The Agent Registry
The Agent Registry is where agents find each other. It helps builders publish a capability once and connect it everywhere—either by joining global registries that enable automatic discovery and composition, or by running a local registry that acts as a trusted address book for your own agents when they need a specific feature, data source, or interface.

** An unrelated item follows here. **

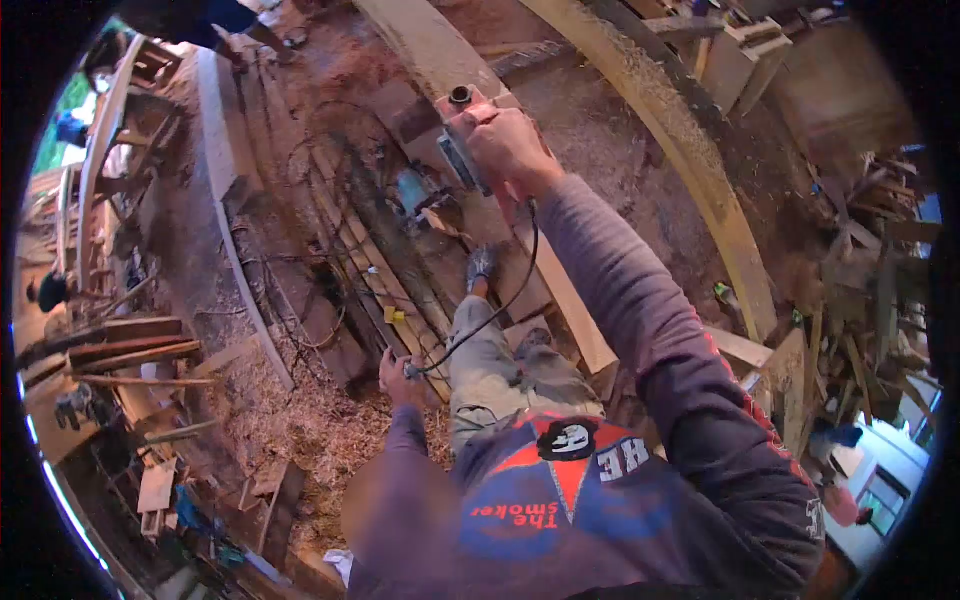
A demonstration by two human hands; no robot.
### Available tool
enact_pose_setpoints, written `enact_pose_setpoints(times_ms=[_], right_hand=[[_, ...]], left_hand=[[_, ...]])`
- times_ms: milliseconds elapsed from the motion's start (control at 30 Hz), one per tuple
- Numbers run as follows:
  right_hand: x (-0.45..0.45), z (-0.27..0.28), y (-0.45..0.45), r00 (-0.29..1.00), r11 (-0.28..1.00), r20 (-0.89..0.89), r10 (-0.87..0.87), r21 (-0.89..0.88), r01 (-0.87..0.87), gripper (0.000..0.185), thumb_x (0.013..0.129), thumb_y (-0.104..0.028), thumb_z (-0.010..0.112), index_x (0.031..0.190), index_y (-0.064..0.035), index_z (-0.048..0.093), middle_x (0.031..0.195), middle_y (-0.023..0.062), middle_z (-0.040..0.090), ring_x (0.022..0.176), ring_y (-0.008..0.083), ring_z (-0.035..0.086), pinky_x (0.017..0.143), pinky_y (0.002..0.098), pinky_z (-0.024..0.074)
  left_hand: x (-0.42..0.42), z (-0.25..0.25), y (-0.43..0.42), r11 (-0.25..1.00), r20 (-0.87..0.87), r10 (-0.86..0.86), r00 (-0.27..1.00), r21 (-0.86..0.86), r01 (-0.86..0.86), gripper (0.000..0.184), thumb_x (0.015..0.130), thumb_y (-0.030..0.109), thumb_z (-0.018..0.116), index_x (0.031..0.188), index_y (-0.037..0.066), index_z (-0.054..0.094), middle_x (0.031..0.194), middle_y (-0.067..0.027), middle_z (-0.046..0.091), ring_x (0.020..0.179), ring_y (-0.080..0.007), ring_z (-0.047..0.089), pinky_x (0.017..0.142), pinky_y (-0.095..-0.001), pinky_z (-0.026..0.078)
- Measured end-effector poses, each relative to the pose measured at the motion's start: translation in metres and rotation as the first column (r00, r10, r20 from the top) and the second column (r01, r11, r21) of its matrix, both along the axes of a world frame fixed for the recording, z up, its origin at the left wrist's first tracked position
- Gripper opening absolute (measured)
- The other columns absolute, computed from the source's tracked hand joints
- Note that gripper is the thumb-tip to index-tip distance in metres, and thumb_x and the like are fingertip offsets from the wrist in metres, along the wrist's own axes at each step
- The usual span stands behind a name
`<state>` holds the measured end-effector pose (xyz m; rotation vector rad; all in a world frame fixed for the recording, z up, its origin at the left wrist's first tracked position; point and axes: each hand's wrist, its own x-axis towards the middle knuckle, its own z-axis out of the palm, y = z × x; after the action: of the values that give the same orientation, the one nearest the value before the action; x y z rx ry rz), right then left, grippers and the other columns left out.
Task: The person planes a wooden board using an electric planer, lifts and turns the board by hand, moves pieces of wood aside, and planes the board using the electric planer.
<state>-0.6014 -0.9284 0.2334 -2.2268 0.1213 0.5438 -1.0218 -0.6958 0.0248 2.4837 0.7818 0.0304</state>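
My right hand (508, 145) grips a red and grey electric planer (462, 158) at the end of my outstretched arm. The planer rests on a long curved timber (435, 45), which runs from the top of the view down past my legs. A black power cord (536, 238) hangs from the planer's rear and loops down toward my left side. There, low beside my leg, my left hand (400, 376) has its fingers curled around the cord. The planer's underside is hidden.
A second curved timber (690, 165), strewn with shavings, arcs along the right. A teal-bodied power tool (412, 190) lies on the ground ahead of my foot. Long boards (345, 225), loose cables and wood shavings (290, 420) cover the left ground. Another person's legs (265, 38) show at top left.
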Motion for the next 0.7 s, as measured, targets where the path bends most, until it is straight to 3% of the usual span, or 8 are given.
enact_pose_setpoints(times_ms=[200, 233, 267, 300, 333, 400, 533, 700], right_hand=[[-0.113, -0.008, -0.063, 0.782, 0.943, 0.542, 0.308, -0.063, -0.327, 0.04, 0.108, -0.041, 0.045, 0.135, -0.0165, 0.061, 0.083, 0.0218, 0.068, 0.079, 0.0396, 0.071, 0.068, 0.0506, 0.0545], [-0.146, -0.034, -0.086, 0.872, 0.963, 0.413, 0.262, -0.055, -0.264, 0.036, 0.11, -0.039, 0.043, 0.123, -0.0134, 0.064, 0.084, 0.0211, 0.067, 0.078, 0.04, 0.07, 0.066, 0.0506, 0.0533], [-0.191, -0.005, -0.098, 0.781, 0.973, 0.583, 0.224, -0.088, -0.213, 0.035, 0.11, -0.038, 0.044, 0.11, -0.0109, 0.066, 0.09, 0.0201, 0.068, 0.077, 0.0387, 0.07, 0.064, 0.0492, 0.0529], [-0.231, -0.003, -0.118, 0.928, 0.985, 0.333, 0.168, -0.081, -0.15, 0.037, 0.109, -0.038, 0.045, 0.106, -0.0085, 0.066, 0.099, 0.0183, 0.068, 0.086, 0.0363, 0.07, 0.072, 0.0477, 0.0533], [-0.273, -0.006, -0.145, 0.967, 0.979, 0.247, 0.056, 0.175, -0.102, 0.035, 0.107, -0.038, 0.051, 0.11, -0.0068, 0.066, 0.106, 0.0167, 0.068, 0.099, 0.0342, 0.068, 0.084, 0.0453, 0.0522], [-0.341, 0.021, -0.175, 0.989, 0.997, 0.138, 0.049, 0.054, -0.057, 0.033, 0.103, -0.035, 0.061, 0.116, -0.0046, 0.066, 0.112, 0.0173, 0.069, 0.108, 0.0322, 0.066, 0.093, 0.042, 0.0501], [-0.424, 0.018, -0.213, 0.972, 0.965, -0.104, -0.209, 0.141, 0.223, 0.04, 0.086, -0.028, 0.08, 0.114, -0.001, 0.068, 0.097, 0.0147, 0.074, 0.091, 0.0229, 0.071, 0.084, 0.0372, 0.0553], [-0.374, 0.009, -0.195, 0.989, 0.994, -0.111, -0.103, 0.031, 0.107, 0.04, 0.09, -0.031, 0.077, 0.113, 0.0002, 0.067, 0.092, 0.0217, 0.072, 0.087, 0.0343, 0.074, 0.077, 0.0423, 0.0562]], left_hand=[[-0.052, -0.01, -0.003, 1.0, 0.112, 0.015, 0.994, -0.01, -0.014, 0.028, 0.09, 0.036, 0.075, 0.091, 0.008, 0.075, 0.14, -0.0213, 0.059, 0.127, -0.041, 0.055, 0.108, -0.0511, 0.042], [-0.058, -0.018, -0.006, 0.995, 0.155, 0.046, 0.987, -0.094, -0.032, 0.027, 0.089, 0.035, 0.076, 0.09, 0.008, 0.075, 0.139, -0.021, 0.06, 0.126, -0.0408, 0.057, 0.106, -0.0506, 0.044], [-0.06, -0.012, -0.013, 0.999, 0.143, -0.041, 0.989, 0.031, 0.037, 0.026, 0.088, 0.034, 0.078, 0.088, 0.009, 0.075, 0.138, -0.019, 0.061, 0.123, -0.0407, 0.059, 0.103, -0.05, 0.047], [-0.058, -0.012, -0.021, 0.999, 0.147, -0.04, 0.988, 0.028, 0.036, 0.026, 0.088, 0.034, 0.078, 0.088, 0.009, 0.075, 0.138, -0.019, 0.061, 0.123, -0.0407, 0.059, 0.103, -0.05, 0.047], [-0.058, -0.013, -0.029, 0.996, 0.126, -0.094, 0.987, 0.019, 0.093, 0.025, 0.088, 0.035, 0.078, 0.088, 0.01, 0.075, 0.137, -0.0186, 0.061, 0.123, -0.0408, 0.06, 0.103, -0.0501, 0.047], [-0.053, -0.011, -0.048, 0.983, 0.068, -0.155, 0.986, -0.09, 0.161, 0.026, 0.088, 0.038, 0.078, 0.087, 0.012, 0.076, 0.14, -0.0185, 0.059, 0.128, -0.0404, 0.056, 0.107, -0.0526, 0.043], [-0.031, 0.0, -0.071, 0.93, 0.046, -0.347, 0.937, -0.11, 0.35, 0.028, 0.088, 0.042, 0.077, 0.09, 0.014, 0.078, 0.146, -0.017, 0.053, 0.137, -0.0394, 0.046, 0.113, -0.0567, 0.031], [-0.026, -0.008, -0.056, 0.951, 0.104, -0.271, 0.957, -0.125, 0.282, 0.028, 0.088, 0.04, 0.077, 0.089, 0.012, 0.077, 0.14, -0.0171, 0.058, 0.131, -0.0401, 0.051, 0.109, -0.0552, 0.036]])
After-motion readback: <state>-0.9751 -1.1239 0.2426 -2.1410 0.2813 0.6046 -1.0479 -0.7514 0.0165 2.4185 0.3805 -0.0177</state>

Think of it as a phonebook for agents: clear identities, described capabilities, and normalized contact points, all queryable and easy to extend. The UI lets teams browse, search, and filter; the data layer keeps lookups fast and hand‑offs auditable.

How it works
The registry runs in two complementary modes. Locally, it runs entirely in the browser via PGlite (Postgres‑in‑WASM) and can load a startup SQL dump to make a catalog immediately usable. Online, it uses Supabase to provide managed Postgres with schema, indexes, and RLS, plus a signed RPC that governs creates to ensure provenance and prevent abuse. You can switch modes via environment or a URL parameter, which makes it easy to build offline and publish without changing the data model.
Quick start (local):
bun install
bun run dev
For online deployments, create a Supabase project, apply the provided migration, and set the required environment variables.
Data and safety
The model is normalized around a handful of tables: agents (identity, description, links, wallets, status), tags (flexible taxonomy), their associations, and the interfaces each agent exposes (API or Web UI), with a single primary interface enforced per agent. Targeted indexes on status, recency, foreign keys, and owner wallet keep lists and details responsive without extra services.
In online mode, reads remain open while direct writes are blocked by RLS. Creates go through a signed RPC that verifies an Ed25519 signature over a canonical message, rejects reused nonces, enforces a short time window, and rate‑limits by wallet, then inserts agent, interfaces, and tags in a single transaction. In local mode, the same schema runs in the browser; on first launch, a SQL or TypeScript seed initializes the catalog so you can build and test create/edit flows with a connected wallet while preparing for a secure production rollout.